Pre-Aggregated Fleet State
The _aggregate_fleet_state() function collects:
| Section | Query |
|---|---|
| Cluster counts | Total and active clusters from byoc.clusters |
| Risk distribution | Critical/Warning/Healthy counts from cluster_risk_snapshots |
| Health distribution | Healthy (80+), Moderate (60-80), Poor (<60) from cluster_health_scores |
| Alerts (24h) | Firing/Resolved counts from lark_alerts |
| Open issues | Ongoing issues by severity from alerts.issues |
| Worst 10 clusters | Bottom health scores joined with risk reasons |
Patrol Protocol (6 steps)
The system prompt instructs the LLM to follow this protocol:
- Fleet Overview --
query_fleet_summaryfor account-wide stats,query_open_issuesfor current issues. - Identify Problem Clusters -- SQL join of risk snapshots and health scores, filtered to Critical/Warning or score < 70.

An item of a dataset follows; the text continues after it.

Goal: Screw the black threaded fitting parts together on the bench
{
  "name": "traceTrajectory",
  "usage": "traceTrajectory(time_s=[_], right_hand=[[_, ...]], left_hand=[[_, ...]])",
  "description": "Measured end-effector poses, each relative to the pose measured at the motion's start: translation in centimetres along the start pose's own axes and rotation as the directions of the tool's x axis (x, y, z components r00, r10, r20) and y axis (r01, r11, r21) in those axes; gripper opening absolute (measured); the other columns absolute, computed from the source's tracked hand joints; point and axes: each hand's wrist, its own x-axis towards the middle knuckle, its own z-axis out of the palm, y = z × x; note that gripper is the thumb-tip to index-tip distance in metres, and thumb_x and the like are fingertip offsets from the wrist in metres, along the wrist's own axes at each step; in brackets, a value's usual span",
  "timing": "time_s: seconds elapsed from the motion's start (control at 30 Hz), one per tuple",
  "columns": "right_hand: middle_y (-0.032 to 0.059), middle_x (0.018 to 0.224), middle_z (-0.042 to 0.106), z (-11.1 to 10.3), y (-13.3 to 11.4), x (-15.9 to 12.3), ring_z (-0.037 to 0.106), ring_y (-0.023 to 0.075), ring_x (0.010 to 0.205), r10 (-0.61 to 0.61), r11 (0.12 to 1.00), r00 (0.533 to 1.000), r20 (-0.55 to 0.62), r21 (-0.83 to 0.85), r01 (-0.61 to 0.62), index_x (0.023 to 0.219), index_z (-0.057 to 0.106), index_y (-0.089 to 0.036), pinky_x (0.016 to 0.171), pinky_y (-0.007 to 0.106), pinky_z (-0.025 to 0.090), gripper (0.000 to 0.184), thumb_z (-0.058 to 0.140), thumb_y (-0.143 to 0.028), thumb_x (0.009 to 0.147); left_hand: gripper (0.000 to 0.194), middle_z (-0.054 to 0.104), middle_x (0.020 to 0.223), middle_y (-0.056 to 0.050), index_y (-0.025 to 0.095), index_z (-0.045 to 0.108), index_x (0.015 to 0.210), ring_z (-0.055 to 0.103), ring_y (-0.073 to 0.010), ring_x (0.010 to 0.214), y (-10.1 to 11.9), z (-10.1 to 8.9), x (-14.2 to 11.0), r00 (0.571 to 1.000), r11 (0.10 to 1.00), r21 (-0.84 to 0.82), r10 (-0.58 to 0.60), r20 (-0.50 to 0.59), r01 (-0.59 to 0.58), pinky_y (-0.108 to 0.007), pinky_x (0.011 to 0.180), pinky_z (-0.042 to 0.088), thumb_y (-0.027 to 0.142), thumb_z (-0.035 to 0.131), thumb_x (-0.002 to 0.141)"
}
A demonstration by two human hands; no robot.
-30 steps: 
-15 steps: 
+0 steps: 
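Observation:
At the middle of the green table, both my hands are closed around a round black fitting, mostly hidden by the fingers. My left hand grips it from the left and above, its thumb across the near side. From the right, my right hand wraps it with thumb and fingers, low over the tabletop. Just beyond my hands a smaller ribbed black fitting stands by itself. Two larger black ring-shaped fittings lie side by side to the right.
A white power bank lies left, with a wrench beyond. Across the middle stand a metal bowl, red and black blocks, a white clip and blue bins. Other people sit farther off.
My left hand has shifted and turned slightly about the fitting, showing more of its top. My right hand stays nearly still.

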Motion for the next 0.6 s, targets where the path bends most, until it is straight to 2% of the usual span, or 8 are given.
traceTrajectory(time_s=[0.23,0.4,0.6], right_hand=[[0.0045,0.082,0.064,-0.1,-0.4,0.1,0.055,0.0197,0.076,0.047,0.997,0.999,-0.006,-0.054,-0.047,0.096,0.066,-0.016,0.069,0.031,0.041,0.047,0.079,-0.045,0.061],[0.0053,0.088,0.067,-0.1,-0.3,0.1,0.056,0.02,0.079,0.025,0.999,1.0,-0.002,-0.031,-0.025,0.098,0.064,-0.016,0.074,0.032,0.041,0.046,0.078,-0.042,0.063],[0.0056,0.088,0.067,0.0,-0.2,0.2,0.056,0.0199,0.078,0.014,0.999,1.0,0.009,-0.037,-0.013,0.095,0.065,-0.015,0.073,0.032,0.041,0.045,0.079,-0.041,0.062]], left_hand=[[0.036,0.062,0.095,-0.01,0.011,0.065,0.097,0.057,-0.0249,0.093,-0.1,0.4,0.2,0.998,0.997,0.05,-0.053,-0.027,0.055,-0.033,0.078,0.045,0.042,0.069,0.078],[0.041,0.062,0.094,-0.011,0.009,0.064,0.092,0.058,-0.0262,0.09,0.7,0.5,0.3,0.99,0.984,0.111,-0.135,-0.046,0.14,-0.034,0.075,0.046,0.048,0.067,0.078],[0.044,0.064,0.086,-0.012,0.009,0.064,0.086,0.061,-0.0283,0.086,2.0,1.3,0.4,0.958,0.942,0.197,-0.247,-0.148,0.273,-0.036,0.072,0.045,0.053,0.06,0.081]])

- Deep-Dive Top Clusters -- For the top 5 most critical: check metrics, alerts, live infrastructure state, and logs.
- Cross-Cluster Patterns -- Look for systemic issues: same alert type across clusters, version-specific bugs, account-level concerns.

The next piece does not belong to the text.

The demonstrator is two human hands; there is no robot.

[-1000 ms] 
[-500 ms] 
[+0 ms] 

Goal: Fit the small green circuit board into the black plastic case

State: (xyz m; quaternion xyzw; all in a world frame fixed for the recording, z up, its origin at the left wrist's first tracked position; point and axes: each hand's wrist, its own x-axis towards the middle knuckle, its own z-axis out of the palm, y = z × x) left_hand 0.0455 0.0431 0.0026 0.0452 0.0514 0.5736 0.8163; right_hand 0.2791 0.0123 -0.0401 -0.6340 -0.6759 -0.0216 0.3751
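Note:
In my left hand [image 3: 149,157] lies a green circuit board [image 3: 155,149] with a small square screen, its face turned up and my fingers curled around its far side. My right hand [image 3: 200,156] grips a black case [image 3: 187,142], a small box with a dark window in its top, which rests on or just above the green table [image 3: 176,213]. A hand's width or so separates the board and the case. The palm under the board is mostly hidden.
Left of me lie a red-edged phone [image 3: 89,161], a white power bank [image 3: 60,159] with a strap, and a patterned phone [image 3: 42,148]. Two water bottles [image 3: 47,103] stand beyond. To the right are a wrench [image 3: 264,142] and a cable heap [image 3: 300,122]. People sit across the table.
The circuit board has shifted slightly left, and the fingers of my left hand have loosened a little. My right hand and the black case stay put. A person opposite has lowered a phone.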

- Search Knowledge Lake -- Match observed patterns against known issues and past incidents.
- Predictions -- Based on metric trends, predict which clusters may have issues in 24-48 hours.
Report Output Format
The LLM produces a report with these structured sections:
| Section | Content |
|---|---|
FLEET_NARRATIVE | 2-4 paragraph overview for ops managers |
FLAGGED_CLUSTERS | JSON array with cluster_id, severity, reason, key_metrics |
PREDICTIONS | Bullet points with confidence levels (High/Medium/Low) |
CUSTOMER_SUMMARIES | Per Tier A/S customer with issues, 2-3 sentence summaries |
RECOMMENDED_ACTIONS | Prioritized action items with urgency (Immediate/Today/This Week) |
Configuration
| Parameter | Value | Description |
|---|---|---|
agent_type | "patrol" | Agent identifier |
max_rounds | 10 | Maximum tool-use rounds (aims for 6-10 tool calls) |
tools_schema | TOOL_SCHEMAS | Full tool registry from agent_tools |
Report Types
| Type | Trigger |
|---|---|
morning | Cron job, morning shift |
evening | Cron job, evening shift |
weekly | Weekly summary |
on_demand | Manual trigger from UI or CLI |
Persistence
Reports are saved to alerts.patrol_reports with columns for each parsed section, plus LLM usage metadata (provider, model, input/output tokens, duration).
Usage
from byoc_agent.patrol_agent import run_patrol
# Programmatic
report_id, result = run_patrol(report_type="morning", triggered_by="cron")
# CLI
# python -m byoc_agent.patrol_agent on_demand
Important Design Decisions
- Pre-aggregation reduces LLM tool calls from ~15+ to 6-10, cutting cost and latency.
- Tier A/S customers are always prioritized in analysis.
- The agent is instructed: "If the fleet is healthy, say so confidently -- don't invent problems."